Agression de Christian Bosembe à Paris : Acte des lâches et des aigris « cons battants » !

Ils se recrutent parmi ceux qui ont vendu les parcelles de leurs parents à Kinshasa, pensant aller vivre au paradis en Europe, mais qui hélas, ont été désillusionnés de vivre plus l’enfer que le paradis dans le vieux continent que dans leur propre pays. La plupart clochards et vivant grâce à assistance sociale de la France qui les héberge, ces fameux « combattants », mieux « Cons battants » ont honte de retourner au pays qu’ils ont quitté promettant aux voisins de changer le vécu quotidien de leurs familles. Mais face à l’échec cuisant de leurs rêves, ces fameux « cons battants » ont développé en eux la haine et la jalousie et veulent deverser leurs frustrations sur les musiciens et autres personnalités politiques de leur pays la RDC, qu’ils qualifient maladroitement de « collaborateurs » des dirigeants du pays.

C’est dans cette logique de haine et d’aigreur qu’ils ont attaqué très tard dans la nuit de samedi 1er au dimanche 2 avril, le jeune Christian Bosembe, président du Conseil supérieur de l’audiovisuel et de la communication (CSAC), en séjour à Paris.

Selon les informations parvenues à Scooprdc.net, ces hors-la-loi clochards de Paris ont pris d’assaut l’hôtel où loge Christian Bosembe depuis la journée de samedi. Apparemment informé, le président du CSAC a pris soin de les éviter, faire diversion pour rentrer très tard à son hôtel. Mais c’était sans compter sur la détermination de ces « cons battants » sans emploi qui ont pris tout leur temps à l’attendre.

C’est vers 2 heures que le président du CSAC est tombé dans leur guet-apens. Plus de peur que de mal, dans leur sale besogne, Bosembe s’en est sorti sans dégât. En voulant l’humilier, ils sont humiliés  eux-mêmes à la face du monde qu’ils ne défendent aucune cause. Non sans raison, parce que ce sont les mêmes qui se sont attaqués au régime Kabila qui s’attaquent au régime Tshisekedi pourtant l’un de leurs venant de la diaspora et ayant ramené beaucoup d’entre eux au pays pour l’aider dans sa gouvernance.

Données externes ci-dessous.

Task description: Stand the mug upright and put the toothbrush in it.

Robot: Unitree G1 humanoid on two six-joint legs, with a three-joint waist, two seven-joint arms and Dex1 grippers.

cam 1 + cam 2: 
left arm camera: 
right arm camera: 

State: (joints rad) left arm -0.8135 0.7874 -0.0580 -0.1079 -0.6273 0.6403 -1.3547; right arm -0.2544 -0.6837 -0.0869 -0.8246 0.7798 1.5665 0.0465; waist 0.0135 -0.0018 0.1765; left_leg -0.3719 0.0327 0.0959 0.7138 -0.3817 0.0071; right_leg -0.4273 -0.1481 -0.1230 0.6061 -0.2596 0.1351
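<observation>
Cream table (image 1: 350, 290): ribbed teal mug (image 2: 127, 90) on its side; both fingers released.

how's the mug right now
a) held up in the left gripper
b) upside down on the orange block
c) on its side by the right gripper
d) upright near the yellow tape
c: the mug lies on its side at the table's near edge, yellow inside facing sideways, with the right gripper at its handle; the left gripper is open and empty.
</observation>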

S’attaquer à une personne qui ne régule que les médias dans son pays en le qualifiant de « collabo » n’est que « acte des lâches et des agris » par jalousie mal placée. Les vrais Congolais de la diaspora qui ont du travail et gagnent paisiblement leur vie ne livrent pas ce mauvais combat de « cons battants ».      

Condamnant cette agression des lâches et aigris, le ministre de la Communication et des médias, Patrick Muyaya, a promis de travailler avec les autorités françaises pour que ces hors-la-loi soient sévèrement sanctionnés. En même temps, l’agressé Bosembe a déposé une plainte auprès de la police et d’ici là, que les Congolais ne soient pas surpris que les personnes qui l’ont agressé, la plupart de « sans papiers », soient rapatriés à Kinshasa d’autant plus que la personne qui accompagnait le président du CSAC à son hôtel semble reconnaitre quelques-uns d’entre eux. « Autre temps, autres mœurs », doivent comprendre ces compatriotes qui ont fait vendre tous à leurs parents pour un faux paradis.